Razmig Keucheyan appelle les milieux populaires à reprendre la main sur la définition des besoins, avec André Gorz encore : « Seul est digne de toi ce qui est bon pour tous. » D’où plusieurs propositions : la garantie d’abord, présentée comme « la lutte des classes appliquée à la durée de vie des objets ». À partir de cette garantie, dont il dresse l’histoire et les évolutions, il s’agit de « stabiliser le système des objets pour libérer les besoins authentiques des besoins artificiellement créés par le marché ». Une deuxième proposition porte sur l’alliance entre mouvement écologiste et mouvement ouvrier, à travers des associations de consommateurs, liant la question de la consommation à celle de la production.
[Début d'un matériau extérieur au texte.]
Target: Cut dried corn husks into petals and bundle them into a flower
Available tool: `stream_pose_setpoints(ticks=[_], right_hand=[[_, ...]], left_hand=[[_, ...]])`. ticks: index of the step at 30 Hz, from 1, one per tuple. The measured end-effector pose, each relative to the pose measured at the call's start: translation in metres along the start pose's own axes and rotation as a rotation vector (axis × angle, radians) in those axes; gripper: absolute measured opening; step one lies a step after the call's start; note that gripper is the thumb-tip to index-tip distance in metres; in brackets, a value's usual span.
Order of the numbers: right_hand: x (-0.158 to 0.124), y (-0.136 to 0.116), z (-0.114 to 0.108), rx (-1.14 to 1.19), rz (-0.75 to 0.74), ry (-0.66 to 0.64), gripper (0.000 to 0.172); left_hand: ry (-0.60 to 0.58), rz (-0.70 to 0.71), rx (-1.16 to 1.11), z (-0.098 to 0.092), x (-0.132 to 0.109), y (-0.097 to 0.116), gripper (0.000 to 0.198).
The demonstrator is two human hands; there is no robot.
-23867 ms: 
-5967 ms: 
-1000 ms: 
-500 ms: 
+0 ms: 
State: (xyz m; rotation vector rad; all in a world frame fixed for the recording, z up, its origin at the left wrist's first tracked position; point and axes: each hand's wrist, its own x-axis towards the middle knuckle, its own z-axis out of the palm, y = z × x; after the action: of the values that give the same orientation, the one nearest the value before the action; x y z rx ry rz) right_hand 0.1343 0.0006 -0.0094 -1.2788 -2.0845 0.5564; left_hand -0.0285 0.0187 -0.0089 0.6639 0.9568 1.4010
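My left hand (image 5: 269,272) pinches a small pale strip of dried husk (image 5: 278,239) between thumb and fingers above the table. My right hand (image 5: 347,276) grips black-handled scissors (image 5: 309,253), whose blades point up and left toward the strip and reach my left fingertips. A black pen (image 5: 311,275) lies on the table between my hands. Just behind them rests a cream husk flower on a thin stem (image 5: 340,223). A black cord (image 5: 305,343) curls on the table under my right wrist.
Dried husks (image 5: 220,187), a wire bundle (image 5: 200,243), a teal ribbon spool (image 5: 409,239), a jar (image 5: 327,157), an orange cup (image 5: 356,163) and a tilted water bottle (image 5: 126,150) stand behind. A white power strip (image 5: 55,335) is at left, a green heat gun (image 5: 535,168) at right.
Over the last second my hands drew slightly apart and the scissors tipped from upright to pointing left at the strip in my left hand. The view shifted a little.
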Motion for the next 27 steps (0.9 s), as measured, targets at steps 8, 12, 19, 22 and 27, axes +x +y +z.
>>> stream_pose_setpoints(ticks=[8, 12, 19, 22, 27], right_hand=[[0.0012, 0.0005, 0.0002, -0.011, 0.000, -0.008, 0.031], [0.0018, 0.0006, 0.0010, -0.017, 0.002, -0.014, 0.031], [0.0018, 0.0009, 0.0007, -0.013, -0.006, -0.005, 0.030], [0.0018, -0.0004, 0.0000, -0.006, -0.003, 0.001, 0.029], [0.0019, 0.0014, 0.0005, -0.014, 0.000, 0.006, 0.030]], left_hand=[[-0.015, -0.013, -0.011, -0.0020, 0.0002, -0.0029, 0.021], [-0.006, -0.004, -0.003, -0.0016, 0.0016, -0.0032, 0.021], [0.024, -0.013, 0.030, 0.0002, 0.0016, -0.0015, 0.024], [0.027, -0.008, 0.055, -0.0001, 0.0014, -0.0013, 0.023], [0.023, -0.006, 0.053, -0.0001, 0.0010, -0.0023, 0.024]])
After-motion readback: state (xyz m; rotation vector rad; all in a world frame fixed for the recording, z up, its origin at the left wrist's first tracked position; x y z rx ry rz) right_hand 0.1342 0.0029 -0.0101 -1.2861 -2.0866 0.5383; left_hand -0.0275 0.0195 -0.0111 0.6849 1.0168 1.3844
Ce tableau s’accompagne de nombreux détours par l’histoire ou diverses réflexions philosophiques, pas toujours nécessaires, jamais désagréables. On s’étonnera cependant de quelques impasses : le système publicitaire et son rôle idéologique ne sont qu’à peine abordés. La définition des besoins demeure bien laconique : « Au sein de [ces collectifs consommateurs - producteurs], la (re) définition des besoins est dialogique et non ontologique. » Mais rien ne dit que des institutions démocratiques garantissent des choix qui respectent les limites planétaires, surtout si on prend au sérieux la profondeur de l’aliénation qu’a suscité la technique – un autre impensé de l’auteur.